_Exercise objective_.
Repeat exactly the lines of the listing below, please, starting with the first and ending with the line containing "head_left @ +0"; leave out the rest.

[Start of section]

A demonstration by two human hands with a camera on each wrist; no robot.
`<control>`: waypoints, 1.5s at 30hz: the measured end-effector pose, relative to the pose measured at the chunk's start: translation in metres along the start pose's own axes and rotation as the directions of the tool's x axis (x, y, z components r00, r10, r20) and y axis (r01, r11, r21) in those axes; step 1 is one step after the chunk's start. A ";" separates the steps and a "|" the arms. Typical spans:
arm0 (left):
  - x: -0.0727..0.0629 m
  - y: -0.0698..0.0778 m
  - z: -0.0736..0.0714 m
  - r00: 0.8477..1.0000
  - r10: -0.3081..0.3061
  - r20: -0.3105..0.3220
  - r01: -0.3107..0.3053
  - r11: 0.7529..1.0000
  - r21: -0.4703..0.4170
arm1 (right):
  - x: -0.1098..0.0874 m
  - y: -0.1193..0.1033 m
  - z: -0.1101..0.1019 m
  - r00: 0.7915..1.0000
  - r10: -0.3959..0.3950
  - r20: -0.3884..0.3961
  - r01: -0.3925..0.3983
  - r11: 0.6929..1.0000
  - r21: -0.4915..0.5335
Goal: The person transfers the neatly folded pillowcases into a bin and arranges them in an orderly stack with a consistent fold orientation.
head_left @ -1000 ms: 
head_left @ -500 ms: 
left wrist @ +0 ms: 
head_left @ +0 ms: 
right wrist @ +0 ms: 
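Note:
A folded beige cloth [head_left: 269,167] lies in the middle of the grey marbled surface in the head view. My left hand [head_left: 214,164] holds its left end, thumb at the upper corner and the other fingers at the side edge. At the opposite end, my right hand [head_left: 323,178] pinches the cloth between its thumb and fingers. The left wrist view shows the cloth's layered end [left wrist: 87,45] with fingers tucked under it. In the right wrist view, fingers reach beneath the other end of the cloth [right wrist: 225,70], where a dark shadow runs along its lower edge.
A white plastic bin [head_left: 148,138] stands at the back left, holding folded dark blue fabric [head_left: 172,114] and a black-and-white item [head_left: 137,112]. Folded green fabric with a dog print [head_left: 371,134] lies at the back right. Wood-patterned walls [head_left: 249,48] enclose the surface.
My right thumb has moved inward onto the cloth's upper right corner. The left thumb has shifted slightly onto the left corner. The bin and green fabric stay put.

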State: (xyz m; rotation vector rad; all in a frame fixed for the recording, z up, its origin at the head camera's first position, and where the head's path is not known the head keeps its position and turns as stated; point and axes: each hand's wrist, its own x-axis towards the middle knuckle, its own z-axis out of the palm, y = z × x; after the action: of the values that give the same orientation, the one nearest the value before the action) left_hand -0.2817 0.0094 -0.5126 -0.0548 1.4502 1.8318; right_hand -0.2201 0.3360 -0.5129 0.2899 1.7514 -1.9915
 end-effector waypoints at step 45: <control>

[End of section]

_Solution to this task_.
A demonstration by two human hands with a camera on each wrist; no robot.
`<control>`: waypoints, 1.5s at 30hz: the measured end-effector pose, relative to the pose measured at the chunk's start: translation in metres along the start pose's own axes and rotation as the directions of the tool's x axis (x, y, z components r00, r10, r20) and y axis (r01, r11, r21) in those axes; step 1 is one step after the chunk's start. A ";" separates the steps and a "|" the arms. Typical spans:
arm0 (left):
  - x: -0.0727..0.0629 m
  - y: -0.0698..0.0778 m
  - z: -0.0736..0.0714 m
  - r00: 0.8477..1.0000
  - r10: -0.3081..0.3061
  - r20: -0.3105..0.3220
  - r01: -0.3107..0.3053
  - r11: 0.7529..1.0000
  - r21: -0.4703..0.4170
arm1 (right):
  - x: -0.1098..0.0874 m
  - y: -0.1193..0.1033 m
  - z: -0.1101..0.1019 m
  - r00: 0.7915..1.0000
  - r10: -0.3959..0.3950
  - r20: -0.3884..0.3961
  - r01: -0.3925..0.3983
  - r11: 0.6929..1.0000
  - r21: -0.4915..0.5335
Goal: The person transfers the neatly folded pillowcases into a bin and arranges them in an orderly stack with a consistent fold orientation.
head_left @ -1000 ms: 
head_left @ -500 ms: 
left wrist @ +0 ms: 
head_left @ +0 ms: 

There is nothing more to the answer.